- [WHAT TO WORK ON]: Give back the entries that follow exactly as written. Any picture gets left out.

- [MATERIAL SUPPLIED]:

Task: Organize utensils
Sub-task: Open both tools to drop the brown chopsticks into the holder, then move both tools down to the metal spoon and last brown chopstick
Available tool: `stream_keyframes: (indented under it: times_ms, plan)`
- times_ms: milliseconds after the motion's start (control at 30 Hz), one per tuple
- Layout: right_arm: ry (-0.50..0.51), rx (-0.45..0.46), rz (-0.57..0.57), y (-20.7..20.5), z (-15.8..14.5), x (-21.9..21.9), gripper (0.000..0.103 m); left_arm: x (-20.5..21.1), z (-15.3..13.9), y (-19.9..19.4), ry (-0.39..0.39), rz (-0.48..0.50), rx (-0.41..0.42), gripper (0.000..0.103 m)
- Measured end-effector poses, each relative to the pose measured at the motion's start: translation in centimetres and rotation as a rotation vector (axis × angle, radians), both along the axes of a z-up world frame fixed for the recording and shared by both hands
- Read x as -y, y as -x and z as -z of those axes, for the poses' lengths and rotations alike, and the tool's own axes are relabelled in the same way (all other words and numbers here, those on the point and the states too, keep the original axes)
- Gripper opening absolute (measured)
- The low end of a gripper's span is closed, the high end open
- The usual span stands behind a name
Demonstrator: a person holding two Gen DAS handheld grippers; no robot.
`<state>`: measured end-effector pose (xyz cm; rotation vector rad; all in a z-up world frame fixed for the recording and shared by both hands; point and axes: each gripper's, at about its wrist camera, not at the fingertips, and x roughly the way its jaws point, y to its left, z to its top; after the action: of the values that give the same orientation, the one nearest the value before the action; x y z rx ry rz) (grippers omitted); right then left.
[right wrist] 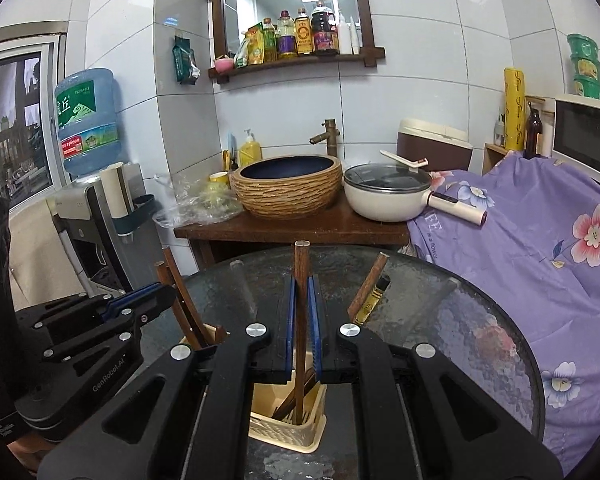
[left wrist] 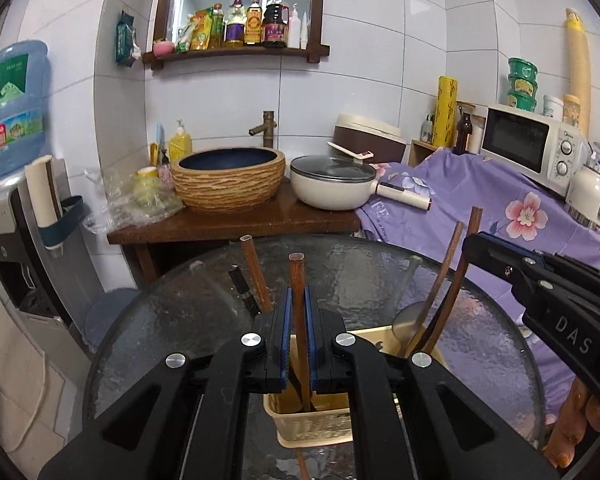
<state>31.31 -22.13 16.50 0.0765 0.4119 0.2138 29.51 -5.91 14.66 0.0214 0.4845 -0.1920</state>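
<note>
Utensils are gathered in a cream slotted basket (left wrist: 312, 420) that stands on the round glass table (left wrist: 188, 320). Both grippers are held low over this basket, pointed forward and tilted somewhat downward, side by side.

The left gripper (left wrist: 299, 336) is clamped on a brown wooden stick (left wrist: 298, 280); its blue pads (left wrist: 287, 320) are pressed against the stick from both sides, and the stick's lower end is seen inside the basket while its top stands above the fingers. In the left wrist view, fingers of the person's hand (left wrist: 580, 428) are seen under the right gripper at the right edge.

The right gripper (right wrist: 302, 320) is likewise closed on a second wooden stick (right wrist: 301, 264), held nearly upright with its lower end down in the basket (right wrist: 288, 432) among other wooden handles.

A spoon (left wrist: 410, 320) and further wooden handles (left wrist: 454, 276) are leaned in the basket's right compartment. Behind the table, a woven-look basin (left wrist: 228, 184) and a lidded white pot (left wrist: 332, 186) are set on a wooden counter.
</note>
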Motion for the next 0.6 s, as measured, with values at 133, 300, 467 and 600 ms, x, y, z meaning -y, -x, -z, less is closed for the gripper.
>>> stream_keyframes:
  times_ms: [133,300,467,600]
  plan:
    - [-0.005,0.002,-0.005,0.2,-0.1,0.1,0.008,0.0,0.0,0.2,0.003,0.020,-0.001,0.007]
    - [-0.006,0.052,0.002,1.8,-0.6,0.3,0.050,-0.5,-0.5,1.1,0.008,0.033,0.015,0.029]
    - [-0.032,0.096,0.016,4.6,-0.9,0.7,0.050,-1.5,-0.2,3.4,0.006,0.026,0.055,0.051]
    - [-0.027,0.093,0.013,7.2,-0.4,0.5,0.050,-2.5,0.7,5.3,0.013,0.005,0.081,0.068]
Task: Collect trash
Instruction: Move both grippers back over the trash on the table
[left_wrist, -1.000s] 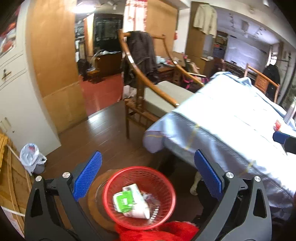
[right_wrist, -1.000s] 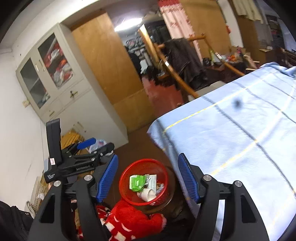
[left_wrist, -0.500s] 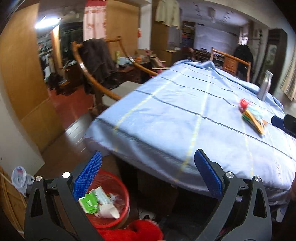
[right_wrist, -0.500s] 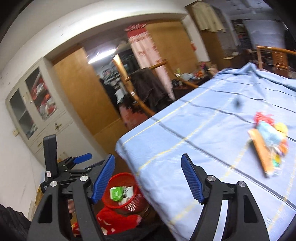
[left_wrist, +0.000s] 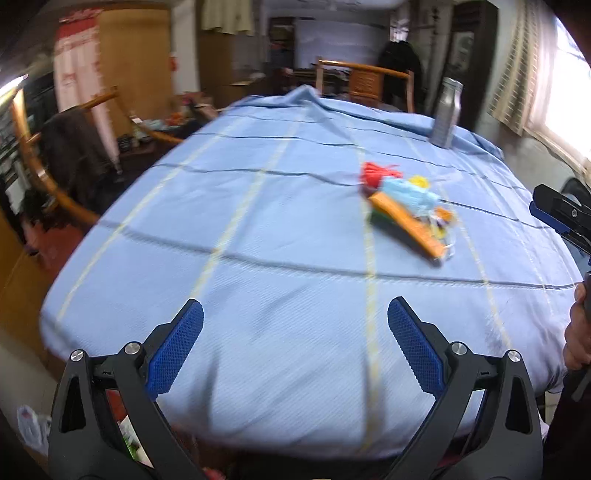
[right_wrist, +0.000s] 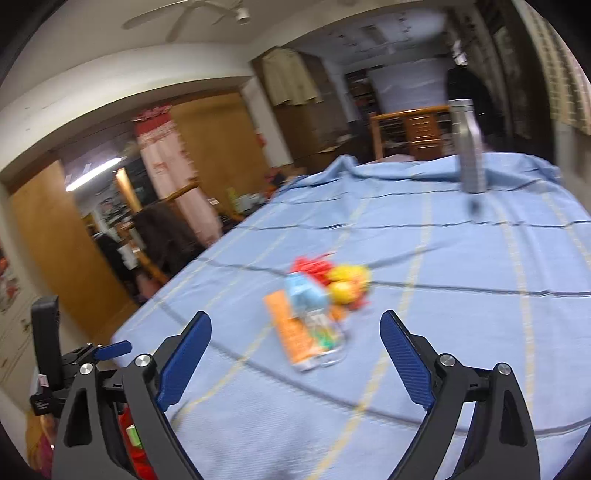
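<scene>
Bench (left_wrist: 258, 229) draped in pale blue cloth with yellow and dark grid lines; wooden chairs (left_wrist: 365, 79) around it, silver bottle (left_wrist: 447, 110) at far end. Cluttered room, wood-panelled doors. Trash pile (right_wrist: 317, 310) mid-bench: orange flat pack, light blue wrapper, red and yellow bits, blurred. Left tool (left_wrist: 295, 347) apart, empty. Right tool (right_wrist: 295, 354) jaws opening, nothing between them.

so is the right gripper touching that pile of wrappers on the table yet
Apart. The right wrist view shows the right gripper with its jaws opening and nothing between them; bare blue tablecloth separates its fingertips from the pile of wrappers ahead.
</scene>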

- [WRITTEN RESPONSE]:
Task: Organize utensils
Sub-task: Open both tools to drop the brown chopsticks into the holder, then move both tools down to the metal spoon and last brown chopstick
Available tool: `stream_keyframes: (indented under it: times_ms, plan)`
- times_ms: milliseconds after the motion's start (control at 30 Hz), one per tuple
- Layout: right_arm: ry (-0.50..0.51), rx (-0.45..0.46), rz (-0.57..0.57), y (-20.7..20.5), z (-15.8..14.5), x (-21.9..21.9), gripper (0.000..0.103 m); left_arm: x (-20.5..21.1), z (-15.3..13.9), y (-19.9..19.4), ry (-0.39..0.39), rz (-0.48..0.50), rx (-0.41..0.42), gripper (0.000..0.103 m)
- Measured end-effector poses, each relative to the pose measured at the motion's start: translation in centimetres and rotation as a rotation vector (axis × angle, radians), both along the axes of a z-up world frame fixed for the recording and shared by both hands
- Read x as -y, y as -x and z as -z of those axes, for the poses' lengths and rotations alike, and the tool's own axes are relabelled in the same way (all other words and numbers here, those on the point and the states too, keep the original axes)
- Gripper opening absolute (measured)
- The low end of a gripper's span is closed, the high end open
- The usual span stands behind a name
Demonstrator: a person holding two Gen DAS handheld grippers; no robot.
`<state>`: measured end-effector pose (xyz cm; rotation vector rad; all in a z-up world frame fixed for the recording and shared by both hands; point and axes: each gripper's, at about its wrist camera, not at the fingertips, and x roughly the way its jaws point, y to its left, z to its top; after the action: of the values that give the same orientation, the one nearest the value before the action; x y z rx ry rz) (grippers omitted); right then left.
[right wrist] 
[left wrist] 
<state>31.31 -22.13 16.50 0.0765 0.4119 0.2138 29.51 -5.91 14.66 0.0214 0.4845 -0.1920</state>
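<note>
Utensils are gathered in a cream slotted basket (left wrist: 312, 420) that stands on the round glass table (left wrist: 188, 320). Both grippers are held low over this basket, pointed forward and tilted somewhat downward, side by side.

The left gripper (left wrist: 299, 336) is clamped on a brown wooden stick (left wrist: 298, 280); its blue pads (left wrist: 287, 320) are pressed against the stick from both sides, and the stick's lower end is seen inside the basket while its top stands above the fingers. In the left wrist view, fingers of the person's hand (left wrist: 580, 428) are seen under the right gripper at the right edge.

The right gripper (right wrist: 302, 320) is likewise closed on a second wooden stick (right wrist: 301, 264), held nearly upright with its lower end down in the basket (right wrist: 288, 432) among other wooden handles.

A spoon (left wrist: 410, 320) and further wooden handles (left wrist: 454, 276) are leaned in the basket's right compartment. Behind the table, a woven-look basin (left wrist: 228, 184) and a lidded white pot (left wrist: 332, 186) are set on a wooden counter.
</note>
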Motion for the next 0.6 s, as measured, with values at 133, 300, 467 and 600 ms, x, y, z meaning -y, -x, -z, less is closed for the gripper.
>>> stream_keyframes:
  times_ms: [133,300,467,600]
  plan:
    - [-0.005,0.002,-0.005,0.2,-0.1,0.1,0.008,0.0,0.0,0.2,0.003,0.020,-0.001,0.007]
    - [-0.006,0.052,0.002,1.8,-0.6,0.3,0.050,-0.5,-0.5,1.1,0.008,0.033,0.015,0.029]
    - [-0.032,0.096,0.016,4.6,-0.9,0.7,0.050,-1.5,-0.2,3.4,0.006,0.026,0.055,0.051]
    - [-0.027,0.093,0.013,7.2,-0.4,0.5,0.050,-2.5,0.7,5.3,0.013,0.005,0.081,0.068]
Task: Collect trash
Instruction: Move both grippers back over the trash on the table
[left_wrist, -1.000s] 
[right_wrist, -1.000s] 
[left_wrist, -0.500s] 
[right_wrist, -0.500s] 
[left_wrist, +0.000s] 
[right_wrist, +0.000s] 
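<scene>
Bench (left_wrist: 258, 229) draped in pale blue cloth with yellow and dark grid lines; wooden chairs (left_wrist: 365, 79) around it, silver bottle (left_wrist: 447, 110) at far end. Cluttered room, wood-panelled doors. Trash pile (right_wrist: 317, 310) mid-bench: orange flat pack, light blue wrapper, red and yellow bits, blurred. Left tool (left_wrist: 295, 347) apart, empty. Right tool (right_wrist: 295, 354) jaws opening, nothing between them.

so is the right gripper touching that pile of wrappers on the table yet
Apart. The right wrist view shows the right gripper with its jaws opening and nothing between them; bare blue tablecloth separates its fingertips from the pile of wrappers ahead.
</scene>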

A complete answer has now been given.